Stinebrickner-Kauffman, in fact, said the moment is ingrained in her memory for a different reason, because it came just after another moment she has spoken of publicly. After the hearing, she reached out to Swartz to embrace him; Swartz stopped her cold. "Not in front of Heymann. I don't want to show that to Heymann," Swartz told her, meaning that he didn't want the prosecutor to have the satisfaction of knowing the depth of pain he and Stinebrickner-Kauffman were feeling. (Stinebrickner-Kauffman also related the story at Swartz' memorial service in Washington, D.C., where several members of Congress spoke and decried the zeal of the prosecution.)
Immediately after that moment, Stinebrickner-Kauffman recalls, Heymann handed off the documents. Told that Heymann, through the DOJ, was vigorously insisting that he delivered the evidence during the hearing and not after it, Peters shot back: "I am 100 percent sure it was after the hearing. Absolutely no question. Anyone who says otherwise is just plain lying."
Peters also alleged that Heymann's story doesn't add up because he made an argument during the meeting -- namely that he couldn't get a warrant because he didn't have access to the computer -- that the email in question showed to be untrue.
Heymann referred questions about the evidence handoff to a spokesperson, who referred the question to the main DOJ office.

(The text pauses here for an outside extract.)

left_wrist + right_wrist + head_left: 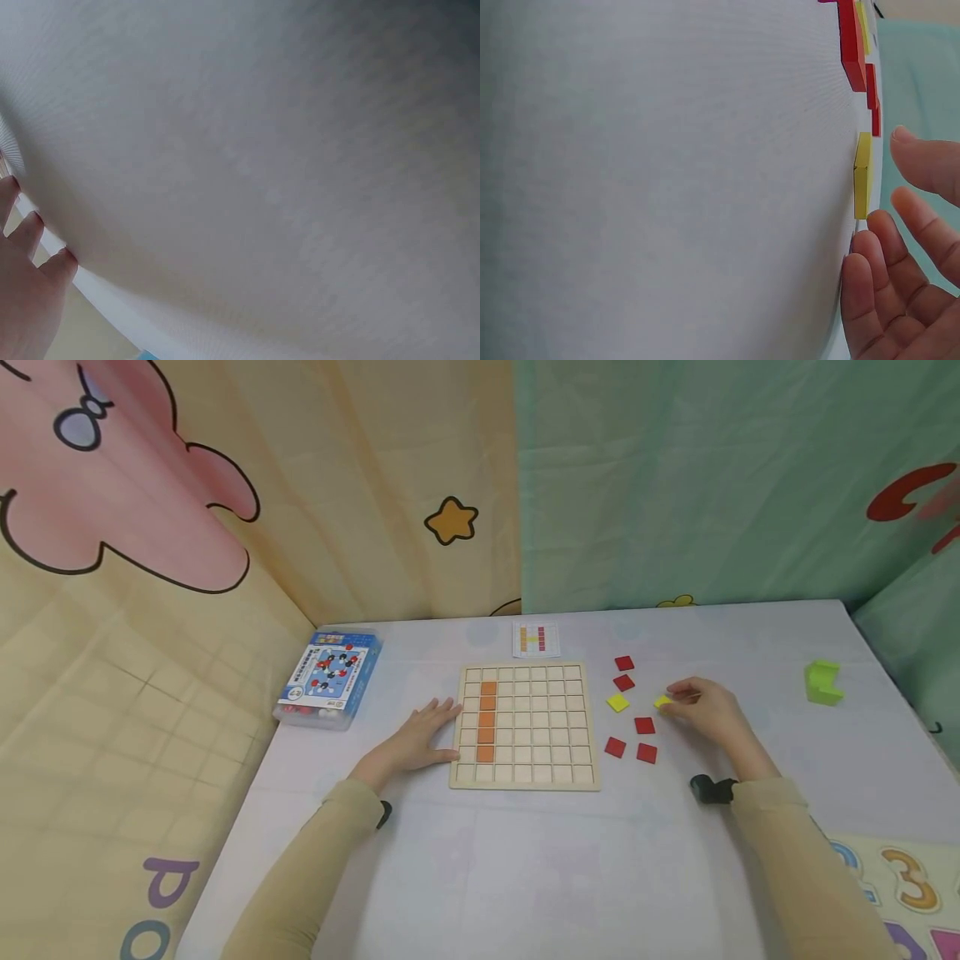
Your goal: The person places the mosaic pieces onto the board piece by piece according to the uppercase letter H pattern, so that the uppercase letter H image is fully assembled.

OPR doesn’t have a great reputation among defense attorneys and DOJ watchers, and has been described as a “roach motel” because cases go in but don't come out. The founder of OPR even called for the office to be abolished before his death. In early 2011, Holder formed the Prosecutorial Misconduct Review Unit to handle disciplinary actions arising from OPR investigations.
Swartz’s ex-girlfriend Quinn Norton has written that Heymann was not aware of Swartz’s Open Access Manifesto until she told the feds about it, writing that she “couldn't imagine that these people ... had never looked at their target's blog.” The DOJ told congressional staffers investigating the case that the manifesto played a key role in the prosecution.